The required lines are those that contain "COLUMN"; pull them out of the data and copy them.

(DATA BLOCK)

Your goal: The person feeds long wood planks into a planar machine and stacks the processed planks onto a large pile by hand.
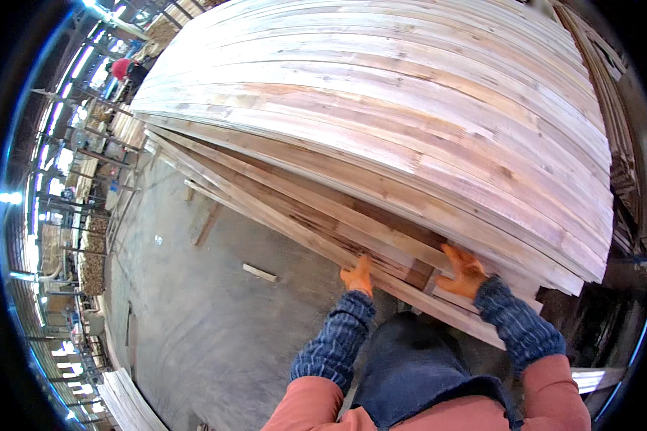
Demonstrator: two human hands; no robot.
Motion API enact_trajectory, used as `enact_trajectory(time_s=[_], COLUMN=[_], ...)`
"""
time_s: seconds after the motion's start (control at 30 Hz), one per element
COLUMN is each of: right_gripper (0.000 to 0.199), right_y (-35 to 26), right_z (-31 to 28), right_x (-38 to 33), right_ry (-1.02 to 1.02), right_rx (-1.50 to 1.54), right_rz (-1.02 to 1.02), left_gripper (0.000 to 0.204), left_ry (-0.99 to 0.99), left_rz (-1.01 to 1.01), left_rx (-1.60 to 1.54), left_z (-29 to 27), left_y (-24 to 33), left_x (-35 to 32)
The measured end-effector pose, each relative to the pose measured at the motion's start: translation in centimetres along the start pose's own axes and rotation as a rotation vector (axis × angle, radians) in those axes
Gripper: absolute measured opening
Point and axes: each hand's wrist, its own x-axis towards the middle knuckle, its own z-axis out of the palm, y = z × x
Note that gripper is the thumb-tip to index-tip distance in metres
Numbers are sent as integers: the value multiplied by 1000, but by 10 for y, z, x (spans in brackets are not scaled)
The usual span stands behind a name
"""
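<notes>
My left hand (357, 276), in an orange glove, closes on the outer edge of a long wooden board (438, 304) in front of my dark apron. To its right, my gloved right hand (464, 273) grips another long board (384, 235) close to its near end, thumb and fingers on either side. Both boards slant away to the far left, along the side of a broad stack of planks (381, 108). Dark gaps show between the loose boards and the stack. The undersides of the boards and some fingertips are hidden.
A short wood offcut (259, 273) lies on the concrete floor (194, 323), with a longer piece (207, 224) beyond it. A person in a red cap (122, 68) is at the far left. Lumber piles (93, 266) line the left side; more boards (611, 129) are stacked at right.
</notes>
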Motion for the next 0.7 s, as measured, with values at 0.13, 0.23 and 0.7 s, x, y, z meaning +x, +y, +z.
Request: enact_trajectory(time_s=[0.13,0.23,0.7], right_gripper=[105,110,88], right_y=[-70,-38,-5], right_z=[6,28,20], right_x=[107,148,19], right_ry=[-352,-366,19], right_rx=[0,-62,-153], right_rz=[150,66,159], left_gripper=[112,112,96], left_ry=[165,178,389], left_rz=[166,142,357], left_rx=[75,154,590], left_z=[-2,7,-2], left_y=[-20,-3,22], left_x=[21,1,-56])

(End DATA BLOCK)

SOLUTION TO THIS PROBLEM
Motion API enact_trajectory, used as `enact_trajectory(time_s=[_], COLUMN=[_], ...)`
COLUMN is each of: right_gripper (0.000 to 0.199), right_y (-35 to 26), right_z (-31 to 28), right_x (-38 to 33), right_ry (-1.02 to 1.02), right_rx (-1.50 to 1.54), right_rz (-1.02 to 1.02), left_gripper (0.000 to 0.204), left_ry (-0.99 to 0.99), left_rz (-1.01 to 1.01), left_rx (-1.60 to 1.54), left_z (-29 to 27), left_y (-24 to 33), left_x (-35 to 32)

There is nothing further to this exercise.